## [PROBLEM DESCRIPTION]
How many of the lines in the material underneath include the string "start"? State the number only.

** DATA BELOW follows **

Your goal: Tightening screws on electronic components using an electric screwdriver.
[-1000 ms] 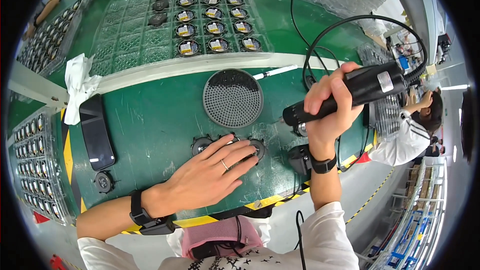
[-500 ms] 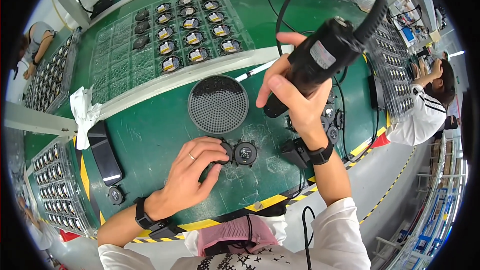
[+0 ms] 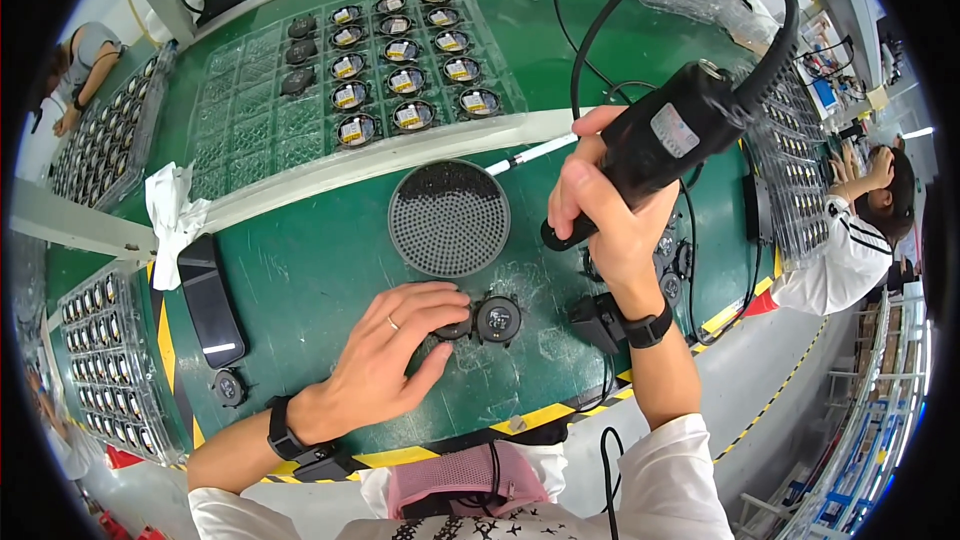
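Observation:
My right hand is closed around a thick black electric screwdriver, raised over the green bench and tilted, with a heavy cable leaving its upper end. My left hand lies low on the bench, its fingertips gripping a round black watch case, partly hidden under them. A second watch case sits flat right beside it. Just beyond them is a round grey perforated dish, with small dark screws heaped along its far side. A white pen-like stick reaches from the dish's far right edge toward my right hand.
Behind a pale rail, a clear tray carries rows of round parts. A phone and a lone watch case lie left. More cases cluster behind my right wrist. Co-workers sit at both sides; a cable hangs at right.
The view has shifted slightly. My right hand has lowered the screwdriver a little, nearer the bench. My left hand stays on the same watch case.

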`<state>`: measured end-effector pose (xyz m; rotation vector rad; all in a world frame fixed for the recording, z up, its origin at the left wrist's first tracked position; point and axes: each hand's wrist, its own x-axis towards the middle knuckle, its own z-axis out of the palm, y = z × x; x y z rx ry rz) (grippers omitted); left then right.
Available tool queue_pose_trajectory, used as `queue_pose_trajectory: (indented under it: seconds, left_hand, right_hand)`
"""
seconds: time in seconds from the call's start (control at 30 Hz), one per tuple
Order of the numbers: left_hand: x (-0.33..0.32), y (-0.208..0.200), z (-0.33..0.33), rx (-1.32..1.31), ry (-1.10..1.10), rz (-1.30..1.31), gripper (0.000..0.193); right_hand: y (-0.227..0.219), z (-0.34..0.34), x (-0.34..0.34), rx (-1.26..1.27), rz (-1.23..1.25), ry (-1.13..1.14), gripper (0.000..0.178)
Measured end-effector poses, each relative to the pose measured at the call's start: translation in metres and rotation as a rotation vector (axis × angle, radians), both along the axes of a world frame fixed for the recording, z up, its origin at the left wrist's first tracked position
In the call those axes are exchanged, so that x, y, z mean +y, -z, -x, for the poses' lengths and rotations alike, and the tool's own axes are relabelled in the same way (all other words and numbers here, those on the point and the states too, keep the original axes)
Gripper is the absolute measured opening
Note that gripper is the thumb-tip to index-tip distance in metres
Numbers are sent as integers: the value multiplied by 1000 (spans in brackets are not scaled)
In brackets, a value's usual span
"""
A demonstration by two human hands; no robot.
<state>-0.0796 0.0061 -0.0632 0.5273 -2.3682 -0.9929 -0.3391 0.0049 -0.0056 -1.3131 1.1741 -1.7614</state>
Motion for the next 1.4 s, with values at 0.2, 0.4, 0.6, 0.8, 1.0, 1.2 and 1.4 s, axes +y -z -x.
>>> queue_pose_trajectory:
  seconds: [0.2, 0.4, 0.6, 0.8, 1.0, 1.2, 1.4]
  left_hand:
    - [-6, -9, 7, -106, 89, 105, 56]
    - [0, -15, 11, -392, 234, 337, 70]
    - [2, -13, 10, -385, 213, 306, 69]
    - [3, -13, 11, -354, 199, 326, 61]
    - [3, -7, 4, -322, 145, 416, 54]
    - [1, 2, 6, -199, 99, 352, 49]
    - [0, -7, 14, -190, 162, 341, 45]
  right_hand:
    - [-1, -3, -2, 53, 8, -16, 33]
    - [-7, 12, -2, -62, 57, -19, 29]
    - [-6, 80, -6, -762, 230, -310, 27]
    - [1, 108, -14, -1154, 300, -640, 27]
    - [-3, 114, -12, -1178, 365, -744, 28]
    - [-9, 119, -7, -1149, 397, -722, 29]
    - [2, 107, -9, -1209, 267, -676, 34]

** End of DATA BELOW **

## [YOUR SOLUTION]
2